What you should do: Reproduce exactly the lines of the material beneath, from the line that contains "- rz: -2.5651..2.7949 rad" to the line that contains "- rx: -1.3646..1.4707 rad", both included, and no other lines.

Dataset records:

• • • •

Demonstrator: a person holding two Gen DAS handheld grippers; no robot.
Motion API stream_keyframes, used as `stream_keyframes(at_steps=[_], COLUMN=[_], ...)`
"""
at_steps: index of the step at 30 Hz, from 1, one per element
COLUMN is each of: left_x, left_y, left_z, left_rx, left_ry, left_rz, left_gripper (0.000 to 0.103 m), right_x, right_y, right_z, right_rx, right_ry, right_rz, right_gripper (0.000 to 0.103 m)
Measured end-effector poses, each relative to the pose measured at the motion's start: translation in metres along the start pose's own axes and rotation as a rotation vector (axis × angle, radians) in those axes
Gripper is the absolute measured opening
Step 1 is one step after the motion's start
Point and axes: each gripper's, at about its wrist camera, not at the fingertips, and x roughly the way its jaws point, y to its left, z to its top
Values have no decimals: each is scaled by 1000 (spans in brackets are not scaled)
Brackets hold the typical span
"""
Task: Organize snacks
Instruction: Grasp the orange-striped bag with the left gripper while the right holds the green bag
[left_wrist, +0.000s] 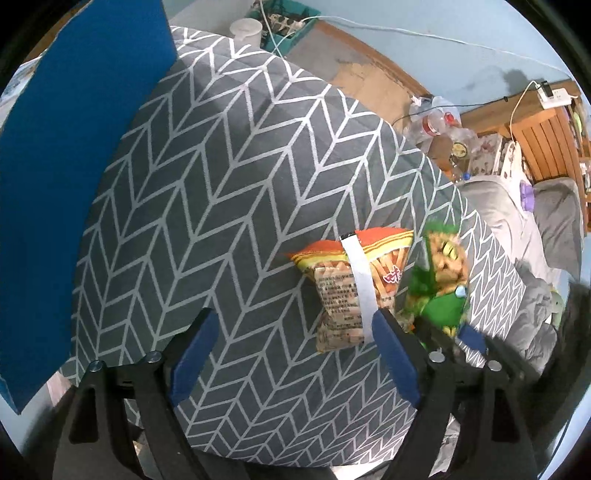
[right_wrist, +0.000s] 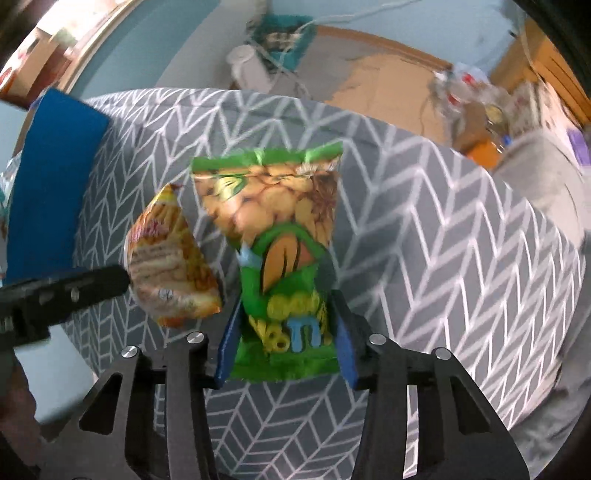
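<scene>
- Right gripper (right_wrist: 284, 354) clamps the green snack bag (right_wrist: 275, 240) at its lower end, long axis toward 12 o'clock.
- Left gripper (left_wrist: 295, 354) gapes wide, empty; orange snack bag (left_wrist: 347, 288) lies on the cushion (left_wrist: 221, 184) at its 1 o'clock, nearest that hand.

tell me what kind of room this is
Probably a lived-in bedroom: a grey quilt on a wooden-framed bed, a charger cable on the wall, and snacks on a cloth-covered table.
</scene>
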Motion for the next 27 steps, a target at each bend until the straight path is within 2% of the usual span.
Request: stream_keyframes(at_steps=[11, 16, 27], left_x=[13, 22, 50], left_y=[-26, -33, -53], left_z=[5, 8, 24], left_rx=[0, -32, -17], left_ry=[12, 8, 17], left_rz=[13, 34, 97], left_gripper=[89, 93, 94], right_x=[-20, -15, -10], right_y=[-27, -30, -35], right_z=[-34, -39, -39], right_rx=[143, 143, 144], right_ry=[-31, -27, -53], right_rz=[-13, -15, 13], right_gripper=[42, 42, 45])
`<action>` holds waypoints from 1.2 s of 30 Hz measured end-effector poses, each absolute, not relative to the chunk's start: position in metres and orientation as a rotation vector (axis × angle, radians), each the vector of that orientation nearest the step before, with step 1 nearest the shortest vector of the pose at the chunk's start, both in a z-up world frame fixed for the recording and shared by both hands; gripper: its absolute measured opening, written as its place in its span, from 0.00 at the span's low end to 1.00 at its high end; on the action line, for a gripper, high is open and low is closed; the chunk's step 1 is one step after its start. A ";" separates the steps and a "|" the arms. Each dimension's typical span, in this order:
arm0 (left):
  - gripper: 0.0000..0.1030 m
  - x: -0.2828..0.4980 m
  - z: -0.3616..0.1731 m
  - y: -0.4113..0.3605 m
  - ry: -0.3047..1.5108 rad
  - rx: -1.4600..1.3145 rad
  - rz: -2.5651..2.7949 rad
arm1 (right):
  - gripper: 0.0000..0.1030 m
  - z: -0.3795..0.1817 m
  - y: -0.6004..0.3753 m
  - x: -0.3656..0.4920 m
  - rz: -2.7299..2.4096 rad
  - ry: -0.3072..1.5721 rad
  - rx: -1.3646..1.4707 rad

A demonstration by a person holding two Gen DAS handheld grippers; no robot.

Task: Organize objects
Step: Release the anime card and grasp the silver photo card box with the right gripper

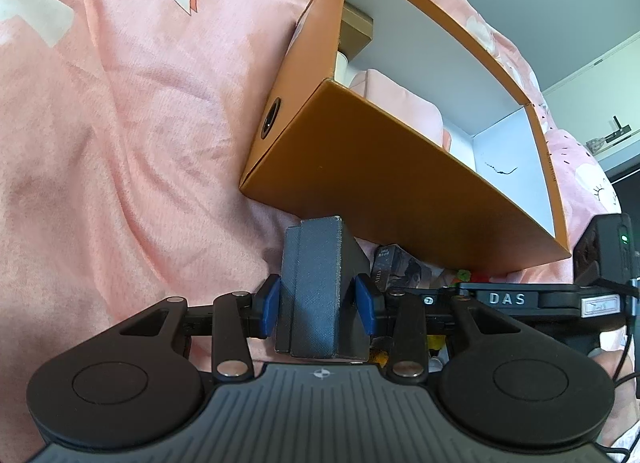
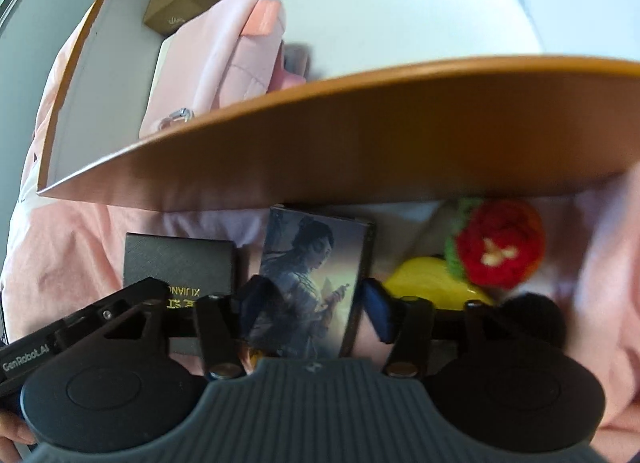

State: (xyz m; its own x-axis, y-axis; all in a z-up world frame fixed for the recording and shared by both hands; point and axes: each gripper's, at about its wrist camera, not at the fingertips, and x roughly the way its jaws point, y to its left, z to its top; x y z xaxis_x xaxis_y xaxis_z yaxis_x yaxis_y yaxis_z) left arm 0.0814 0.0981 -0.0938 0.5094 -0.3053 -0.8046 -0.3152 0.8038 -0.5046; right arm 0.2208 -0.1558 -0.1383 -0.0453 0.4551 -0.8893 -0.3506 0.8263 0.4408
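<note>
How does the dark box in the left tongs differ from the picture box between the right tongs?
The dark textured box is plain charcoal; the picture box carries a printed figure. The blue pads of the left tongs press the dark box, while the right tongs stand apart around the picture box. Both are small rectangular boxes outside the orange box.

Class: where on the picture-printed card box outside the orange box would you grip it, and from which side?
Grip the picture-printed box across its two long narrow edges, coming from above. It lies flat and slim between the black box and yellow toy.
</note>
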 end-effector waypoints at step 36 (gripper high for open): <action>0.43 0.080 -0.095 0.092 1.069 -0.676 0.011 | 0.60 -0.119 -0.168 0.210 0.736 1.431 0.266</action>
State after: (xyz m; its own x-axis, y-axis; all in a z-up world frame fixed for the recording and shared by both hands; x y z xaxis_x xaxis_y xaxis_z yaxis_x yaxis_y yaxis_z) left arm 0.0803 0.0921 -0.0949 0.5010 -0.3069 -0.8092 -0.3242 0.8004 -0.5043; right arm 0.2096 -0.1681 -0.1194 -0.0317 0.6020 -0.7979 -0.2986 0.7561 0.5824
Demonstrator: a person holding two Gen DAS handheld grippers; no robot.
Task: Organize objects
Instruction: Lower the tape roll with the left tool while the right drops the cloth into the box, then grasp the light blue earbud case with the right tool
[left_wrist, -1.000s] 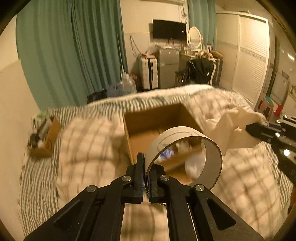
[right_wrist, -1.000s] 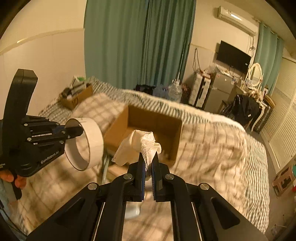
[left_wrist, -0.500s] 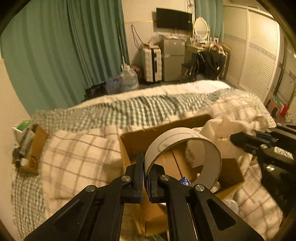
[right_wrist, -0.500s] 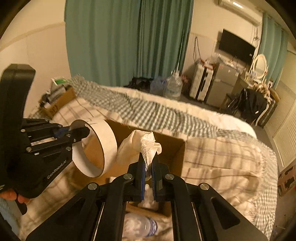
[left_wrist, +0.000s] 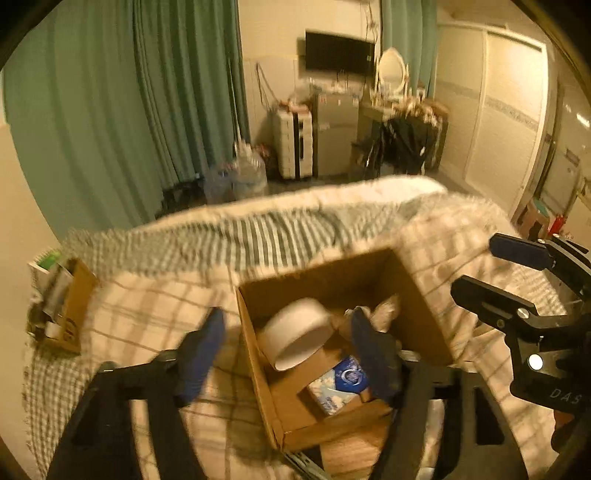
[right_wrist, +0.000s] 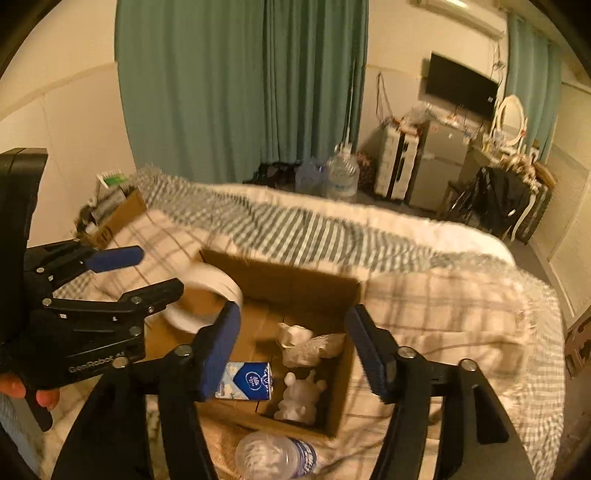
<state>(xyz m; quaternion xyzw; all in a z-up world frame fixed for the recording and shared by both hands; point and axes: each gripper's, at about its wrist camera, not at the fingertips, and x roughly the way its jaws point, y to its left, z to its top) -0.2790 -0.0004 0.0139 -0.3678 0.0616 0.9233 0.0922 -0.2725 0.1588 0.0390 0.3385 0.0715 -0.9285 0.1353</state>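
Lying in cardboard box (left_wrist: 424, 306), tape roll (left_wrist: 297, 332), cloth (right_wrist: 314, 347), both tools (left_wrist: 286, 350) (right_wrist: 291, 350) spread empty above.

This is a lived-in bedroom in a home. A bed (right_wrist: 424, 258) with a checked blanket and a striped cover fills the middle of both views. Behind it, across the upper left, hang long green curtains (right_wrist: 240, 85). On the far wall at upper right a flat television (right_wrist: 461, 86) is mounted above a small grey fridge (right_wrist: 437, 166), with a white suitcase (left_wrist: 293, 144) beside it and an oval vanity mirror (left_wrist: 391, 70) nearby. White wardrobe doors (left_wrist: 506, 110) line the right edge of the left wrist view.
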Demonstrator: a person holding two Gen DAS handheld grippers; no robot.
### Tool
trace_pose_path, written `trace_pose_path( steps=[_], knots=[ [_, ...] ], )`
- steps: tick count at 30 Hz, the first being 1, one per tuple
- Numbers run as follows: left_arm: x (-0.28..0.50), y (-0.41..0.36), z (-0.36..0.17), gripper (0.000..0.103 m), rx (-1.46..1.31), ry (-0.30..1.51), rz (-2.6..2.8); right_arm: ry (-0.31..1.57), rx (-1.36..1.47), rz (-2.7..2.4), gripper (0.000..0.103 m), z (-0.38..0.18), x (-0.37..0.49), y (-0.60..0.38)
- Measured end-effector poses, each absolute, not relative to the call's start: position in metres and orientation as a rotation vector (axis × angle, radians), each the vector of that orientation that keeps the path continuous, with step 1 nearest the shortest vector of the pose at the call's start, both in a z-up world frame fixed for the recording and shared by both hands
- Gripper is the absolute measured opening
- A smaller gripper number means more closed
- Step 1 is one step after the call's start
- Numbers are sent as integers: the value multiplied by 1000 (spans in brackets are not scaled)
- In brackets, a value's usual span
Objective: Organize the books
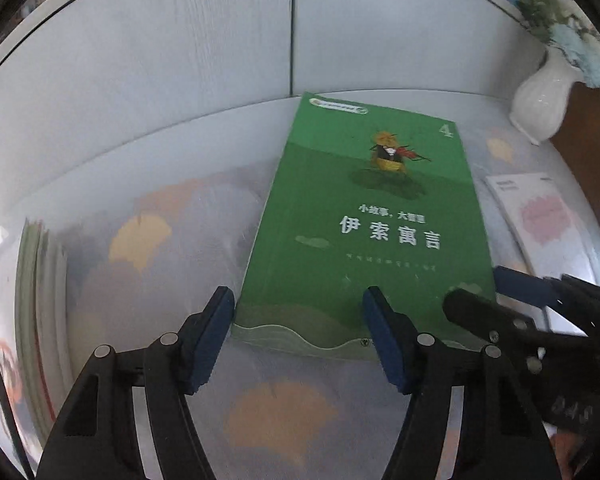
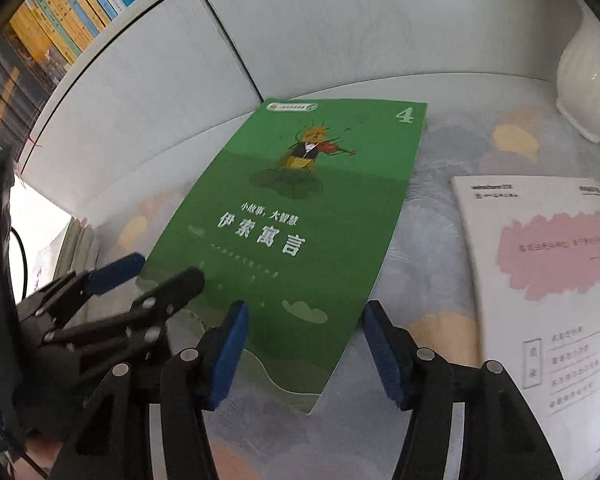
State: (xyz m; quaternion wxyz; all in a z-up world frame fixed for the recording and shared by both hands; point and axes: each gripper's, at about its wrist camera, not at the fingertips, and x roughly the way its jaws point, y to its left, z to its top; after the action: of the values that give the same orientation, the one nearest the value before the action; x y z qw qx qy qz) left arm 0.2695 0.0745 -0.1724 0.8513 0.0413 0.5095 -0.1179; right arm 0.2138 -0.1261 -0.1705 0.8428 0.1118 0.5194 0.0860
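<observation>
One green book [image 1: 364, 224], one white booklet [image 2: 540, 280], one vase [image 1: 540, 100]; both grippers' jaws part-open, straddling book corners.

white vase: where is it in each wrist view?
Left wrist: white vase at upper right, holding flowers, beyond the green book's far right corner.
Right wrist: white vase at far right edge, top cropped.
Shared landmark: the green book, lying flat.

Both wrist views look steeply down, close — left at the green book [image 1: 364, 216]'s near-left corner, right at its near-right; each shows the other gripper.
</observation>
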Motion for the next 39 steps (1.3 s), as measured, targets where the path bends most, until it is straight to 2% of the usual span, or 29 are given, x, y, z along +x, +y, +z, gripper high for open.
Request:
trace_pose_path(
  steps=[6, 13, 17, 21, 25, 28, 29, 36, 39],
  knots=[
    [202, 77, -165, 63, 87, 1096, -273, 1130, 178, 242, 58, -166, 189, -129],
    [96, 88, -162, 63, 2, 1168, -317, 1198, 123, 321, 59, -165, 105, -124],
    [54, 103, -170, 55, -23, 1207, -295, 1242, 109, 389, 58, -170, 42, -133],
    [58, 119, -175, 54, -99, 1214, -264, 1235, 67, 355, 57, -169, 5, -138],
    [68, 123, -177, 53, -116, 1213, -251, 1226, 184, 292, 54, -170, 3, -151],
    [79, 115, -176, 37, -125, 1208, -295, 1208, 237, 259, 49, -170, 9, -152],
    [77, 116, -175, 36, -139, 1210, -301, 1206, 244, 255, 49, -171, 12, -152],
    [66, 135, -135, 36, -424, 1083, -513, 1201, 351, 278, 49, -176, 18, -162],
    [73, 141, -140, 36, -529, 1091, -560, 1198, 445, 311, 49, -180, 19, -174]
  ],
)
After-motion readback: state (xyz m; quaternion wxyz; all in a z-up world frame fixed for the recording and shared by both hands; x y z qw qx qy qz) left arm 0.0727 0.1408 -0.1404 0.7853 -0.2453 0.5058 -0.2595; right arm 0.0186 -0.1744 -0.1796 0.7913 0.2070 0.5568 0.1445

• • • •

Exercise result:
  - rz: -2.5651..2.7949 rad
arm1 (right):
  - gripper: 0.0000..0.1030 m
  - z: -0.3795..0.1817 m
  - y: -0.6004..0.3753 m
  - x: -0.3656..0.4920 m
  - rz: -2.7299..2.4096 rad
  - ry: -0.3072..1.5721 rad
  - rx: -1.3646..1.4707 rad

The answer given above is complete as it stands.